SUMMERY OF THE UTILITY MODEL

In view of this, the present invention aims to solve the above problems and provide a campus network security protection system that can ensure credibility, integrity and no tampering of transmitted data through identification technology, data encryption technology and data encapsulation technology, and further can realize high security data transmission.

The utility model discloses a following technical scheme realizes:

a campus network safety protection system comprises a data acquisition device, a data processing device and a network server;

the data acquisition device comprises an acquisition unit, a first identity authentication unit, an encryption unit and a transmission unit, wherein the acquisition unit is connected with the first identity authentication unit, the first identity authentication unit is connected with the encryption unit, and the encryption unit is connected with the transmission unit;

the data processing device comprises a processing unit, a second identity authentication unit and an encapsulation unit which are connected with the transmission unit, wherein the second identity authentication unit and the encapsulation unit are both connected with the processing unit;

the network server comprises a special storage unit and a public storage unit, the special storage unit is connected with the processing unit, and the public storage unit is connected with the packaging unit.

As a further improvement of the technical scheme, the data acquisition device and the data processing device are both provided with antimagnetic shells.
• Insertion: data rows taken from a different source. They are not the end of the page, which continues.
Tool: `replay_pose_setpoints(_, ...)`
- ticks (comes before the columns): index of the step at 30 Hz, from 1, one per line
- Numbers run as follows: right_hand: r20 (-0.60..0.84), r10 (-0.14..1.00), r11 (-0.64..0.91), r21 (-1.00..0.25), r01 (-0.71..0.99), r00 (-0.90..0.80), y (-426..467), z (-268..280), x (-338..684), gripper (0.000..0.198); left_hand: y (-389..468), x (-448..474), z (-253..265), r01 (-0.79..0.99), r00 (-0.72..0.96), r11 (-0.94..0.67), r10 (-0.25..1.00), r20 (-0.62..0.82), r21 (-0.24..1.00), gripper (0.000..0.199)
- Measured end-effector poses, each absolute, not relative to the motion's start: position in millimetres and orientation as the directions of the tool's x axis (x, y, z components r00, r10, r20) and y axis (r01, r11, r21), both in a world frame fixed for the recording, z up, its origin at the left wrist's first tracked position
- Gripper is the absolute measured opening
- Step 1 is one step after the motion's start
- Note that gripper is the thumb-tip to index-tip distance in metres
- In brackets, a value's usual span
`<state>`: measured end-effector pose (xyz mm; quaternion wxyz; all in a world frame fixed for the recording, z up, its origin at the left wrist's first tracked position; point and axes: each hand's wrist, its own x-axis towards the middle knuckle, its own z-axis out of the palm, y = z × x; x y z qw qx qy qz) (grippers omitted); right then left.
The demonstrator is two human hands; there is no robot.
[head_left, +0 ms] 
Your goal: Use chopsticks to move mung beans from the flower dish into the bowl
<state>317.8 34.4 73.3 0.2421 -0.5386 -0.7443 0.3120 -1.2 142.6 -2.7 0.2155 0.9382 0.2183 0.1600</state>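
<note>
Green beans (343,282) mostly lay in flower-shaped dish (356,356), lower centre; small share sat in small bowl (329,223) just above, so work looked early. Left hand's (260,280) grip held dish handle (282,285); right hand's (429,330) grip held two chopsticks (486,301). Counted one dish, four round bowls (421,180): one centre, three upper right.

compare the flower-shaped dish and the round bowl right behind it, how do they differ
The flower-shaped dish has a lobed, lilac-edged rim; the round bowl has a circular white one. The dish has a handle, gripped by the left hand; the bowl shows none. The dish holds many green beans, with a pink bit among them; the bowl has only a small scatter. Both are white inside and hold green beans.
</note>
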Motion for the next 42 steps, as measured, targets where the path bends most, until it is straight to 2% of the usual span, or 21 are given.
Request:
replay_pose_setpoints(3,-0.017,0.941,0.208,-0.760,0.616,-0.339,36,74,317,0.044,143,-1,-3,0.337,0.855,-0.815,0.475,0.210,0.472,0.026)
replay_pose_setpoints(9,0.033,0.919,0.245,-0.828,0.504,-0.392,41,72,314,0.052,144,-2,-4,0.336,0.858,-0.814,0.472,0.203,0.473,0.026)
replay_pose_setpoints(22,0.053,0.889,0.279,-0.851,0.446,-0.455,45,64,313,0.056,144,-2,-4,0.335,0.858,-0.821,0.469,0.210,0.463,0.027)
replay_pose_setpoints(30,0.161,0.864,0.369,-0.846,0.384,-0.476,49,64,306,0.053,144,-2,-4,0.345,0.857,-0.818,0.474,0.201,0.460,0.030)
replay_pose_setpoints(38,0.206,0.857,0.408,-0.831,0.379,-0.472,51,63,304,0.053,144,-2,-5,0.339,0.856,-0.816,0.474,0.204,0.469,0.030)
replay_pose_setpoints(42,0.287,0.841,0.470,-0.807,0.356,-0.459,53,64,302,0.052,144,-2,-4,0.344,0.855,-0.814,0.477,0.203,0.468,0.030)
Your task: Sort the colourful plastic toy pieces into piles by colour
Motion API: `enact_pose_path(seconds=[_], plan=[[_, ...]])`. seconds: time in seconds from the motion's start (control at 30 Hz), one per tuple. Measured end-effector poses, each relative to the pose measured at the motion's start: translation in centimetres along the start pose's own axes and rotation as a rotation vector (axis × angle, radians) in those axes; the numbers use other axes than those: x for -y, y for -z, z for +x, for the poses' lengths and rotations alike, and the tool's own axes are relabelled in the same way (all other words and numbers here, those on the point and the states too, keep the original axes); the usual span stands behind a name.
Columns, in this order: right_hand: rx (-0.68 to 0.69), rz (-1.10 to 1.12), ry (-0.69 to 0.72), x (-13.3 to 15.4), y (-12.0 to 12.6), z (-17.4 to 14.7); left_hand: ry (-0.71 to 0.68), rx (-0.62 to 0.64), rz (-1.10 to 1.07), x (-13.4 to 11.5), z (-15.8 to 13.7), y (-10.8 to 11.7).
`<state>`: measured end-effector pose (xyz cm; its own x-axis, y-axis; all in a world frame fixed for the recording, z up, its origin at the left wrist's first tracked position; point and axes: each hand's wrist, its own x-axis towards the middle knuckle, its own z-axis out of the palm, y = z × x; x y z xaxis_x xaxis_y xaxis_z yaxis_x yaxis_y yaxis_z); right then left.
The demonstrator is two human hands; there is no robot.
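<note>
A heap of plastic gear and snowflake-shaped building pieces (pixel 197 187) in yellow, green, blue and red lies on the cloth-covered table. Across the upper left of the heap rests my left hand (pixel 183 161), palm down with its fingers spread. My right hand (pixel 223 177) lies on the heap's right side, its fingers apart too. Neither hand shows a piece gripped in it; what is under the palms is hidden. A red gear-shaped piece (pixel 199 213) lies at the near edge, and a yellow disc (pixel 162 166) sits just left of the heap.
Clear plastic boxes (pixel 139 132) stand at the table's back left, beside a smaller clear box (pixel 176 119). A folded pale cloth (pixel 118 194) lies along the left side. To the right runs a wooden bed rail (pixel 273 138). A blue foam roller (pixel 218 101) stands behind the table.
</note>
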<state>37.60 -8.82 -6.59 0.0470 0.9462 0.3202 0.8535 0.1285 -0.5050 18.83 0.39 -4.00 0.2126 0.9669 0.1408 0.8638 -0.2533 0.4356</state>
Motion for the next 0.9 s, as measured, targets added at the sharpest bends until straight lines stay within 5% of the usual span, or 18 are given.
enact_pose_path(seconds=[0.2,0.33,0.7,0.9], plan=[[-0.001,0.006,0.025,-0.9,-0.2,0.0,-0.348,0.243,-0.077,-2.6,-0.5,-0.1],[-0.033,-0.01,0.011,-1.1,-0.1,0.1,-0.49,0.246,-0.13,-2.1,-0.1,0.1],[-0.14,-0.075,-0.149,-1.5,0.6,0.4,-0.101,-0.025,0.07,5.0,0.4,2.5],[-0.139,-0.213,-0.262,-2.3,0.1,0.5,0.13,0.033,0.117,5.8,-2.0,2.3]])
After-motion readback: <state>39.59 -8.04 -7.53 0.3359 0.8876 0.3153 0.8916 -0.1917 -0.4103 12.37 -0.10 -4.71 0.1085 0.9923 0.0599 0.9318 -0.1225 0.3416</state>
As a further improvement of the above technical solution, the first identity authentication unit includes a keyboard and a display screen, and the display screen is used for displaying the verification code information input by the keyboard.

As a further improvement of the above technical solution, the second identity authentication unit includes a fingerprint module and a self-locking module, the fingerprint module is connected to the self-locking module, and the number of times of verification of the fingerprint module is set to three.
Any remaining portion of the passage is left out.